Singapore will intensify cooperation with South Korea in biomedical sciences, giving a shot in the arm to the local medical technology sector.

National agencies from the two countries yesterday inked a pact to spur biomedical and med-tech research and development (R&D), promote talent exchange and help to commercialise joint projects.

The memorandum of understanding (MOU) was signed in Seoul by Singapore's Agency for Science, Technology and Research (A*Star) and the Korea Health Industry Development Institute (KHIDI), a public organisation that aims to promote and develop Korea's health industry.

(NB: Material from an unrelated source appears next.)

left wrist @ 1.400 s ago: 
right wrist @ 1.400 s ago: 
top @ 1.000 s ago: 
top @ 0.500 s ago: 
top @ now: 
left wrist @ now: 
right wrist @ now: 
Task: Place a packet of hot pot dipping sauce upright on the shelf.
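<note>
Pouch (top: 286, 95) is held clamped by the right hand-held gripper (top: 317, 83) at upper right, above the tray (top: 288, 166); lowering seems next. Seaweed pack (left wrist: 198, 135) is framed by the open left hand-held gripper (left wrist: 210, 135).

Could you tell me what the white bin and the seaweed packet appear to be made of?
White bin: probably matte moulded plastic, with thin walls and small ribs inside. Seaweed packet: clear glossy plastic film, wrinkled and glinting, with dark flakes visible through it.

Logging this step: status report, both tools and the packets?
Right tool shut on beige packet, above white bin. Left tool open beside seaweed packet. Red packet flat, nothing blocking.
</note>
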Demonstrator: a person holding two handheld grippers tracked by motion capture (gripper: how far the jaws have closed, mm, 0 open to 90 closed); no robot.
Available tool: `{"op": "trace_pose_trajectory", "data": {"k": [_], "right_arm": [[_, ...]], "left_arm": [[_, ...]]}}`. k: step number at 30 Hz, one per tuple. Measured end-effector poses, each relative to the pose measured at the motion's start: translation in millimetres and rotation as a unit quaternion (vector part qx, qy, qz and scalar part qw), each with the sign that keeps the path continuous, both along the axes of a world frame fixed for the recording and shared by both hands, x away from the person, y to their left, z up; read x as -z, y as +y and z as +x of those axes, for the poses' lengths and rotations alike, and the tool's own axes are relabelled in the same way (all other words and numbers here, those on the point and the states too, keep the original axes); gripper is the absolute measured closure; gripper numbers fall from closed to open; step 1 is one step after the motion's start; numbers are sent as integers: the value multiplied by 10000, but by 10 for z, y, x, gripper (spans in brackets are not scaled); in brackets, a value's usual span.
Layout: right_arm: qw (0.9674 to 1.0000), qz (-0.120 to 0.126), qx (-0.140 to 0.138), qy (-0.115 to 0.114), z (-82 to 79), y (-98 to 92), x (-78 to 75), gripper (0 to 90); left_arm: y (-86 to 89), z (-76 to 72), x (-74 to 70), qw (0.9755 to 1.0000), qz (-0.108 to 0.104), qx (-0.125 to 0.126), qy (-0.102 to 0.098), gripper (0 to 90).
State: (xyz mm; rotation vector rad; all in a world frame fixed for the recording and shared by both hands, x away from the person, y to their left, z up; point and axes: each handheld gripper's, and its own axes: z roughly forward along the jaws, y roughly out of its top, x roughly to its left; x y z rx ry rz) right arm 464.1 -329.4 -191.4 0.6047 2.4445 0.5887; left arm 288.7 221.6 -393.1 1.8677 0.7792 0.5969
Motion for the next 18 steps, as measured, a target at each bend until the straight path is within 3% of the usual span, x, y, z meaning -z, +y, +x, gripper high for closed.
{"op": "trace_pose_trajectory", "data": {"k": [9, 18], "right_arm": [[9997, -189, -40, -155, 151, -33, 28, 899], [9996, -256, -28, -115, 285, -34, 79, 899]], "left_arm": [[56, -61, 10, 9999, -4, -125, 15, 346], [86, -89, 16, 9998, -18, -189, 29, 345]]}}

The signing was witnessed by Senior Minister of State for Trade and Industry Lee Yi Shyan and Korean Health and Welfare Minister Moon Hyung Pyo. Mr Lee is in South Korea with Prime Minister Lee Hsien Loong on an official visit to the country this week.

As part of the collaboration between the two agencies, a US$5 million (S$6.3 million) research fund has been set up. The first grant call for the A*Star-KHIDI Joint Research Fund will take place next year, A*Star said.

There are also plans for KHIDI to establish a Biomedical Sciences Development Centre in Singapore, and start student exchange programmes between A*Star and South Korea's Dongguk University.

A*Star said the partnership with KHIDI "will aid in bolstering the med-tech industry in Singapore", where there are not enough companies to support product development, prototyping, clinical trials and regulatory capabilities.

South Korea's large number of med-tech small and medium-sized enterprises will bulk up support for product development.

The memorandum, proposed by South Korea, caps a year of increased cooperation between the two countries in biomedical R&D, A*Star said.

"Singapore and Korea's biomedical research and innovation strategies are highly complementary, and this synergy has enhanced our research partnerships over the past year," said Dr Raj Thampuran, A*Star's managing director.

KHIDI president Ko Kyung Hwa said the MOU will allow both countries to share their strengths in biomedical science and "go to the global market" together.

Other countries with which Singapore has research collaboration agreements include Italy, Finland, Japan and New Zealand.